Hail cricketer Temba Bavuma – the pocket dynamo all SA should be proud of

South Africa has a wonderful knack of getting just what it needs at the right time. There is no way of quantifying the impact on the national psyche of the Proteas’s magnificent rearguard action against a seemingly dominant English cricket team. But for a nation freshly battered by economic mis-steps and racist antagonism, it must be substantial. The way these cricketers delivered their inspiration is no small thing. Although he always piled on the runs for his home province, this week’s double centurion Hashim Amla struggled to break into the international arena because of apparent technical deficiencies in his batting. And in a world where being bigger delivers significant advantage, diminutive centurion Temba Bavuma possesses the potential to become a modern version of the 5 foot 4 inch West Indian great Alvin Kallicharan. A timely reminder from the Proteas that good things often come from adversity.- Alec Hogg.

South Africa's Temba Bavuma celebrates scoring a century during the second cricket test match against England in Cape Town, South Africa, January 5, 2016. REUTERS/Mike Hutchings
South Africa’s Temba Bavuma celebrates scoring a century during the second cricket test match against England in Cape Town, South Africa, January 5, 2016. REUTERS/Mike Hutchings

By Rob Houwing, Sport24

Cape Town – Temba Bavuma’s maiden Test century at Newlands on Tuesday runs the risk of being mislaid in the statistical morass of the high-scoring match it was achieved in, if you revisit the full scoreboard for Test No 2197 a few months or years up the line.

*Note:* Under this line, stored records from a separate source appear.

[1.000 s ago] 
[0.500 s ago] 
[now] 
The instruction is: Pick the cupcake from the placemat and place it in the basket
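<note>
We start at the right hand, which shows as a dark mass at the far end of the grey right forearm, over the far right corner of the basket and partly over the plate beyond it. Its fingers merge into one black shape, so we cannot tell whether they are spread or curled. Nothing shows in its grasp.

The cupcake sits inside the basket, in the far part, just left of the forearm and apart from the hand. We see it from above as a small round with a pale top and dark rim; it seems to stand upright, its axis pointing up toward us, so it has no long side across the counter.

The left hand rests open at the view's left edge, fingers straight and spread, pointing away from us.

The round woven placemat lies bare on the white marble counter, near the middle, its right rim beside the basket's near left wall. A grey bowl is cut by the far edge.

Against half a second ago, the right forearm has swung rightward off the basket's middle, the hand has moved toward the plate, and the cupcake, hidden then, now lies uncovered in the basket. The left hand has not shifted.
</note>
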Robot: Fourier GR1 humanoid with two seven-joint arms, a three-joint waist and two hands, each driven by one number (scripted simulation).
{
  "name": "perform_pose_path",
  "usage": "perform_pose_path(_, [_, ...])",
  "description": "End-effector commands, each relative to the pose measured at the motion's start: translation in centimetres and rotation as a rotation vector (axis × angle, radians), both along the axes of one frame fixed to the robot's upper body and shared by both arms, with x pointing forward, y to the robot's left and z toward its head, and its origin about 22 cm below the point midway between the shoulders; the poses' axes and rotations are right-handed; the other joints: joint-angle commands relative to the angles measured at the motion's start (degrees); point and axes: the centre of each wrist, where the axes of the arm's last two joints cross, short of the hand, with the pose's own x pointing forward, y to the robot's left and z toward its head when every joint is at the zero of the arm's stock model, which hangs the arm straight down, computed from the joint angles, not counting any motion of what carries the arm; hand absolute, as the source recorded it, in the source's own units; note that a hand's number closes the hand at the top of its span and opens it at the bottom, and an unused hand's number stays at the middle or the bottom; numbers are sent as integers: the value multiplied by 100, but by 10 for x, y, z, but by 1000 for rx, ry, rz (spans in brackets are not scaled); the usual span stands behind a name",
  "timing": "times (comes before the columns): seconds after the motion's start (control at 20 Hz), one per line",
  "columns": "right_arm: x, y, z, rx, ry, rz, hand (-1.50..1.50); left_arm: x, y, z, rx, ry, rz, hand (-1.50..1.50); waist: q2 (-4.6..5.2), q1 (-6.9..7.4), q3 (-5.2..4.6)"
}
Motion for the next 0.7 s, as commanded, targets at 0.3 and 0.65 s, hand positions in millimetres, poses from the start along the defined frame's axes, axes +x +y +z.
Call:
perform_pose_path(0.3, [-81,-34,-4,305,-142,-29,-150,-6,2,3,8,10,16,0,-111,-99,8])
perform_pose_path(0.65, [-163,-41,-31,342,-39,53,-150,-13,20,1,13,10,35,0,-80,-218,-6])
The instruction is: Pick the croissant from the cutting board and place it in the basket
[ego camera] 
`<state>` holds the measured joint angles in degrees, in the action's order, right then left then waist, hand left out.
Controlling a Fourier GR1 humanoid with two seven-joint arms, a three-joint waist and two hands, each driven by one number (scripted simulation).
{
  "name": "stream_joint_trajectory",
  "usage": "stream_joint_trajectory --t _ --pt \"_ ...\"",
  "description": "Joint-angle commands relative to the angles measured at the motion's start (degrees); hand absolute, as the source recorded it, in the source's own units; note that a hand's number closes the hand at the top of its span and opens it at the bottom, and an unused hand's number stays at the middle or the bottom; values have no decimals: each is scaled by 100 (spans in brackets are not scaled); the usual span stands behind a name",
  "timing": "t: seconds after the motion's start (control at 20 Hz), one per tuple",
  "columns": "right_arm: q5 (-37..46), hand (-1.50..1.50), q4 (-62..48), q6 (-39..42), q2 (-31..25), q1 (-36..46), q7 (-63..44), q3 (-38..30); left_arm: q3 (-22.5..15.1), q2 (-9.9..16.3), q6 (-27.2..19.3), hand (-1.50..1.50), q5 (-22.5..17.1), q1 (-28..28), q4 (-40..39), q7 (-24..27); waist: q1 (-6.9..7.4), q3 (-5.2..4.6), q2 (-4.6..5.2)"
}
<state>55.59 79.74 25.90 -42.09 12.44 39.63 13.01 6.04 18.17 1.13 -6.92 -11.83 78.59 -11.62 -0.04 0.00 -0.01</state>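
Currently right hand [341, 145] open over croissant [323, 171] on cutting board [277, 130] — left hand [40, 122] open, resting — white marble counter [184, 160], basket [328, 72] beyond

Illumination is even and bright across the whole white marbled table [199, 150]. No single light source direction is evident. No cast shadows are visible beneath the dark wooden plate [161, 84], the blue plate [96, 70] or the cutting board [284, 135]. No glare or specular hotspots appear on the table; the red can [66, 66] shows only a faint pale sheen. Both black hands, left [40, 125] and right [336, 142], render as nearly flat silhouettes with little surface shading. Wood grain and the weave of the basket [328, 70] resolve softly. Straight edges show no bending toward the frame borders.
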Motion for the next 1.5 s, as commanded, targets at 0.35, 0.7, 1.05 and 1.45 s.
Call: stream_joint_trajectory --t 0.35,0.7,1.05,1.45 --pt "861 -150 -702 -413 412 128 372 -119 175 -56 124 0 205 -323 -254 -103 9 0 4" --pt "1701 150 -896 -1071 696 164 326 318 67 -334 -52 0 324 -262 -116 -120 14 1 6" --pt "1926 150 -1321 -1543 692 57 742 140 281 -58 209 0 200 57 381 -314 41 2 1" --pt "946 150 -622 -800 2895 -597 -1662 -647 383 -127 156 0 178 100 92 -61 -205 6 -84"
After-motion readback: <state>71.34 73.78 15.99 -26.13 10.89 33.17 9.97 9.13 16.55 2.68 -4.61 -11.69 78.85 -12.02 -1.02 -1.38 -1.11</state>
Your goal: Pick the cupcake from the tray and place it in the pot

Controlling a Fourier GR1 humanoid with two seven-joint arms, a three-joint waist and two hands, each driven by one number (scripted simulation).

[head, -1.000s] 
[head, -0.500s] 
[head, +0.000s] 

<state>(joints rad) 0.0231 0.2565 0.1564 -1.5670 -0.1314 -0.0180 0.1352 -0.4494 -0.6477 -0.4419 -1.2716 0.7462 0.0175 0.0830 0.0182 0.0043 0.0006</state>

England 629 for declared, South Africa 627 for seven declared, double centuries for Ben Stokes and Hashim Amla, a booming 150 not out from Jonny Bairstow … Bavuma’s unbeaten 102 is at risk of appearing a mere addendum.

But don’t you believe it.

It already means immeasurably more than that to a great many people, considering the poignancy of his achievement in the stormy South African cricketing saga.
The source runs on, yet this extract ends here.